Big Plastic Steps Into The Fight
plastic bagsThe city of Seattle is considering a tax of 20 cents per plastic grocery bag, to be levied at the checkout counter at the grocery store. Seems like a no-brainer, right? Disposable single-use plastic grocery bags are a useless waste, and cost untold amounts of cleanup work later along the road. However, the plastics industry is Fighting Back. So far, over a million dollars has been donated to the pro-plastic-bag campaign, by big players in the plastics industry.
Unfortunately the bags are perfectly designed to catch the wind and blow away, which is why they often escape the dump and go drifting across the landscape to fetch up against trees and fences, or end up in the ocean where they kill sea life. Furthermore, they are completely unnecessary.
I bought five reusable tote bags from Safeway last year, for a total cost of five dollars, and have used them reasonably consistently ever since. Based on my previous plastic bag usage (it takes a lot more plastic bags for the same load of groceries compared to totes, because they can fit more groceries into a sturdy tote bag) I estimate that I am saving about 100 plastic grocery bags a month. A month!

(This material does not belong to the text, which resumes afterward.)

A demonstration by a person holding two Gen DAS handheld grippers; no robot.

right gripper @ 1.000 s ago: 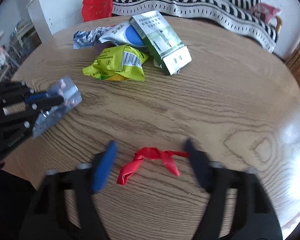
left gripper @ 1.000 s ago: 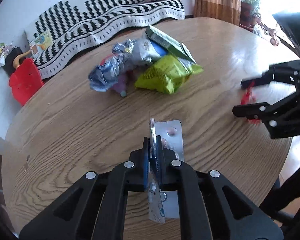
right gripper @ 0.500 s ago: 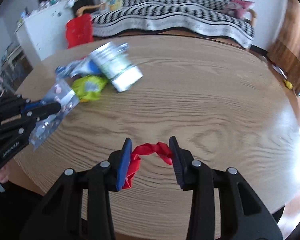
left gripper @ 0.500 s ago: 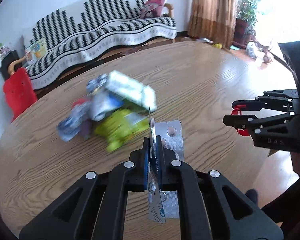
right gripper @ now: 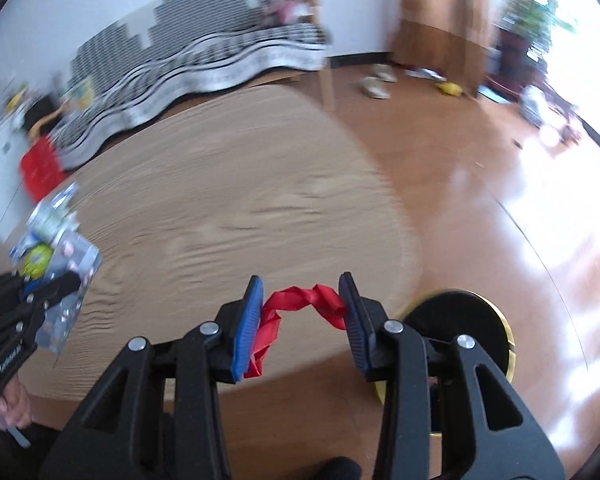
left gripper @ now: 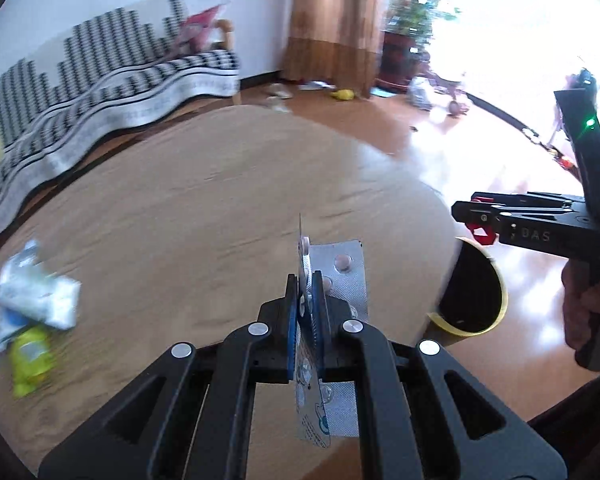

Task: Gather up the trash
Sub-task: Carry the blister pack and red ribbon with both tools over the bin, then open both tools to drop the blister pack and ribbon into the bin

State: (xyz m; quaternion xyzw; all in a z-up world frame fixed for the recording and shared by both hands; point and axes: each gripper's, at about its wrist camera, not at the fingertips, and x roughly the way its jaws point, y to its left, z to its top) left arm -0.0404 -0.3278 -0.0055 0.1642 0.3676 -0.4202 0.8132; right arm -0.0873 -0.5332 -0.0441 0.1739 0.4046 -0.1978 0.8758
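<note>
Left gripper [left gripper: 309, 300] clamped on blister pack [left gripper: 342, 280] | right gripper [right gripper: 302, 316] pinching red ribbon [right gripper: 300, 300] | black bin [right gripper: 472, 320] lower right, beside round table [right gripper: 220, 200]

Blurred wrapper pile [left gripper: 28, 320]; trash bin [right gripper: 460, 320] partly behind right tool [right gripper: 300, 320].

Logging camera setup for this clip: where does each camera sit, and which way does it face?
Left wrist: on the left claw, shut on blister packs, facing across the round table; the person's right hand shows.
Right wrist: on the right claw, holding a red ribbon, facing the table edge.
Shared: table, black bin, striped sofa, each other's claw.
</note>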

The plastics councils argue that the twenty cent per bag cost is a burden on consumers, many of whom (In This Economy) can ill afford the extra funds. However, most grocery stores sell tote bags for a dollar each. Some of the fancier stores sell them for more than that, but at your regular run of the mill grocery store? One dollar. And it lasts essentially forever.*
There is NO REASON not to buy tote bags. Any family can afford five tote bags ($5) which will cover most of their needs (you can fit a lot of groceries into five tote bags), and last for years. And that extra twenty cents per bag - considering a week's worth of groceries goes into at least twenty plastic disposable bags - will be a great incentive to remember to bring the totes.
I have also heard that the plastics councils are arguing that reusable tote bags are less hygienic. Well first of all, their argument assumes that the disposable plastic bags are kept in ultra-sanitary conditions to begin with. I doubt this is true. Second, if you feel that this is an issue, simply spray the inside of your reusable totes with Lysol. (Or better yet, a 50/50 mix of water and white vinegar.) Third, I just don't think this is an issue. You're already setting your groceries into a grocery cart, and those things are failry filthy.
Obviously the plastics companies need to admit that disposable plastic grocery bags are an environmental atrocity, and get with the times. Why not just retool the lines to produce reusable totes? Make them pretty and fun, and heck, add some Microban to the fiber so that it kills those pesky germs.
" I have had only one tote bag blow-out. I had hung it from a rack, then dropped in about 30 pounds of cotton knitting yarn. Then I left it there for a month. When I finally went back to it, I found that one of the seams attaching the handle to the tote had frayed slightly. I fully intend to repair this with a quick bit of sewing... some day.